The world’s first conference on women in agriculture will be staged at the Indian National Agricultural Science Centre in New Delhi from March 13-15, 2012. With the goal: ‘Empowering Women for Inclusive Growth in Agriculture’, women farmers across the global will be given an opportunity to establish a dialogue to work together to close the gender gap in agriculture, especially to highlight policies and reforms that empower women in developing countries to improve agricultural productivity and nutrition and reduce hunger and poverty.
The conference themes include assessing women’s empowerment in agriculture, agricultural Innovations for reducing drudgery, assessing women’s empowerment in agriculture, agricultural innovations for reducing drudgery, linking Women to markets, role of women in household food and nutritional security, access to assets, resources and knowledge (policies and services, and impact and responses to climate change related risks and uncertainties. In addition, there will be Working Group discussions to have a Framework for Action on engendering agricultural research, education and extension.

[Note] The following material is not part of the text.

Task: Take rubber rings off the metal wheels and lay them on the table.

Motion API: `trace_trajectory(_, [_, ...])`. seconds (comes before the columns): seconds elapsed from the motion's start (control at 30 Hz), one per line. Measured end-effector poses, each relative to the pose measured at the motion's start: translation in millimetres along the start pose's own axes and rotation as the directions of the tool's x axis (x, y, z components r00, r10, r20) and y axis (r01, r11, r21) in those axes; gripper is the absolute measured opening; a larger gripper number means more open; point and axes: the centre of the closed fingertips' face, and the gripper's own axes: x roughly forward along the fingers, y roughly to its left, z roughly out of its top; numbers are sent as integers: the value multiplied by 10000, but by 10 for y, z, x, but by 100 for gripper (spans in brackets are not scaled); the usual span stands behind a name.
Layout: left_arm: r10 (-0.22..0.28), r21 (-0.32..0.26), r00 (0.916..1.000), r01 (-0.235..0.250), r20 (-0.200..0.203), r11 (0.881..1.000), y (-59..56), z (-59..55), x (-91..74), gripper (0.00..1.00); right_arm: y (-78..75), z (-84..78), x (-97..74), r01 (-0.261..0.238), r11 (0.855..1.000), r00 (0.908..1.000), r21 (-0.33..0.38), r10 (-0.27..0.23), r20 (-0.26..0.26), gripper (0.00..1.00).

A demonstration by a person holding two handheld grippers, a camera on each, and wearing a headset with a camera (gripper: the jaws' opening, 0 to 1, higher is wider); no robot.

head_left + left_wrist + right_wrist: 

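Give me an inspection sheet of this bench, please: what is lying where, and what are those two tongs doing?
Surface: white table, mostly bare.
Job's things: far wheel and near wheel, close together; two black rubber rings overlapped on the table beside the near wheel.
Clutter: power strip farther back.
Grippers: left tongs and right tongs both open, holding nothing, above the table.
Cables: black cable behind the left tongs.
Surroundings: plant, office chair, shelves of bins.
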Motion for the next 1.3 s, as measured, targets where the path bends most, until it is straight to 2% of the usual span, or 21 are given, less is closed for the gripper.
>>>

The three-day event is sponsored by the Indian Council of Agricultural Research and the Asia-Pacific Association of Agricultural Research Institutions with the support from Trust for Advancement of Agricultural Sciences, Global Forum on Agricultural Research, Research Association of Gender in Agriculture, USAID, Consultative Group on International Agricultural Research, and the International Development Research Centre.
“Women farmers represent more than a quarter of the world’s population. Women comprise, on an average, 43 per cent of the agricultural work force in developing countries, ranging from 20 per cent in Latin America to 50 per cent in Eastern Asia and Sub-Saharan Africa. Yet women have less access than men to agriculture related assets, inputs and services,” according to the Global Conference on Women in Agriculture website.
“Had they enjoyed the same access to productive resources as men, women could boost yield by 20-30 per cent; raising the overall agricultural output in developing countries by two and a half to four per cent. This gain in production could lessen the number of hungry people in the world by 12-17 per cent, besides increasing women’s income.”